In Part 1, I introduced the software development lifecycle I use: Plan, Build, Deploy, Release, Operate, Monitor. Each stage has capabilities that predict performance, and performance predicts business outcomes. That's the DORA model. In this post, we're going deep on Plan, the stage where culture, process, and leadership converge to determine whether the rest of the cycle even has a chance.

Culture Is the Operating System

Before we talk about backlogs and prioritization meetings, we need to talk about culture. Not the "we have ping pong tables" kind. The kind that determines whether information flows or gets stuck.

Ron Westrum, a sociologist who studied high-risk industries like aviation and healthcare, identified three types of organizational culture based on how they process information:

Pathological cultures are power-oriented. Cooperation is low. Messengers get punished. When something goes wrong, someone gets blamed. New ideas get crushed because they threaten the existing power structure.

Bureaucratic cultures are rule-oriented. Cooperation is modest. Messengers get neglected, not punished, just ignored. Responsibilities are narrow and siloed. New ideas create problems because they don't fit existing processes.

Generative cultures are performance-oriented. Cooperation is high. Messengers are trained, and the organization actively wants bad news so it can fix problems early. Responsibilities are shared. Failure leads to inquiry, not blame. New ideas get implemented.

DORA's research validated what Westrum found: generative cultures predict both software delivery performance and organizational performance. Google's two-year study on team effectiveness found the same thing. High-performing teams need psychological safety, meaningful work, and clarity. This is the capability DORA calls Generative Organizational Culture, and it's foundational to everything else.

The planning phase is where culture shows up first. Consider what happens when someone brings bad news to a planning meeting. The infrastructure engineer who says "we need to upgrade the database before we can build this feature" or the developer who says "the estimate for this is way off, we're looking at three months, not three weeks."

In a pathological culture, that person learns to keep their mouth shut next time. In a bureaucratic culture, the information gets logged somewhere and ignored. In a generative culture, the team adapts because the goal is performance, not protecting anyone's ego or preserving the original plan.

If you're a founder or CTO, your behavior in planning meetings sets the tone. Do you reward people who surface problems early? Do you change direction when new information contradicts the plan? Or do you shoot the messenger and wonder why nobody tells you anything until it's too late?

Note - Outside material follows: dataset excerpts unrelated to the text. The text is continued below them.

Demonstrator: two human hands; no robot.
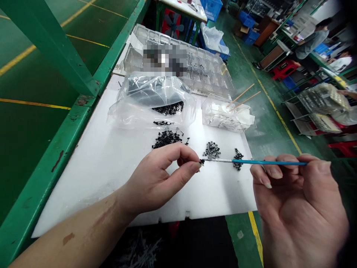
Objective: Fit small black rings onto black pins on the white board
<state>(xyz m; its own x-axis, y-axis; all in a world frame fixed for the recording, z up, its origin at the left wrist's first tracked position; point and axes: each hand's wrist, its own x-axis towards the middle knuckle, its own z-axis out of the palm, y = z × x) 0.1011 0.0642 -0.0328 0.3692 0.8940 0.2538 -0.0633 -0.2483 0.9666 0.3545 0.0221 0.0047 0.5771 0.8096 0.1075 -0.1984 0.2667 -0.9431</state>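
Observation:
My left hand (pixel 161 175) hovers over the white work board (pixel 106 163), thumb and forefinger pinched on a tiny black part (pixel 201 162) at the tip of a thin blue stick (pixel 251 162). My right hand (pixel 298 201) holds the other end of that stick between fingers and thumb, palm turned up, off the board's right edge. Just beyond the stick lie a pile of small black parts (pixel 166 138), a cluster of small ring-shaped parts (pixel 211 150) and a smaller black heap (pixel 238 158).
A clear plastic bag (pixel 150 100) with more black parts lies behind the piles. A clear box (pixel 227 113) holding two wooden sticks stands at the right, clear moulded trays (pixel 195 63) behind. A green frame (pixel 55 48) borders the left. People work at benches far right.

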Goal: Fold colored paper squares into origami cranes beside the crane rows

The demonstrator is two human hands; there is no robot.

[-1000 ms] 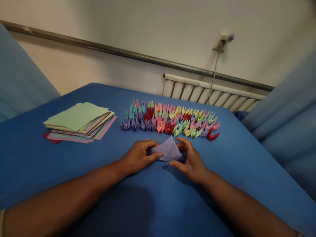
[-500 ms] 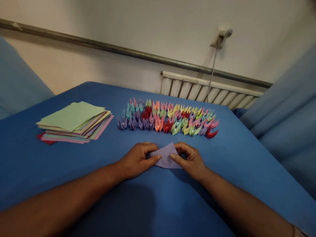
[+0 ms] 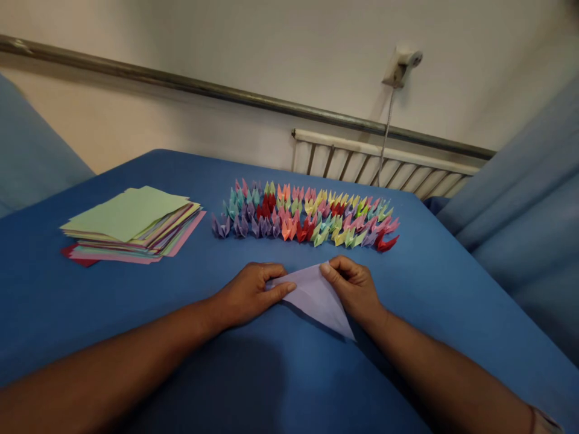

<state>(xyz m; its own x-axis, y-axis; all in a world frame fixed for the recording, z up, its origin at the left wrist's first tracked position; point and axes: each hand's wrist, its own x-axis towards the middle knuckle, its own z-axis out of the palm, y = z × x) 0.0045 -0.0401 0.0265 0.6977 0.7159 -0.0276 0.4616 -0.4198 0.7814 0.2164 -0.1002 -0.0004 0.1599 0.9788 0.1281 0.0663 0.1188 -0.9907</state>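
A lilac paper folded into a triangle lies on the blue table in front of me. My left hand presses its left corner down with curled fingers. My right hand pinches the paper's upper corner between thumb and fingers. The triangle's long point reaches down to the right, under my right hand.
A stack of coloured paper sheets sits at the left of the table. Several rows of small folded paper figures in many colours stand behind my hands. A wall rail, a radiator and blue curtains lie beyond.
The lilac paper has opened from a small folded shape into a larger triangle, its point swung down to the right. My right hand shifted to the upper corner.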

Everyone mentally agrees they want a generative culture. But if you receive bad news and don't make any plans, or delay addressing it in favor of a shiny feature, you're not there. Messengers want to feel heard. They want to know you understand the impact of what they're telling you. If it wasn't important to them, they wouldn't bring it up. When you hear bad news, make it a point to investigate. Not everything needs to be acted upon, but it needs to be validated and the risks assessed.

In Team Topologies, Matthew Skelton and Manuel Pais emphasize cross-functional teams with shared responsibility. That structure only works if the culture supports it. You can reorganize your teams into stream-aligned and platform topologies all you want. If people don't feel safe sharing information across boundaries, those boundaries will calcify into silos.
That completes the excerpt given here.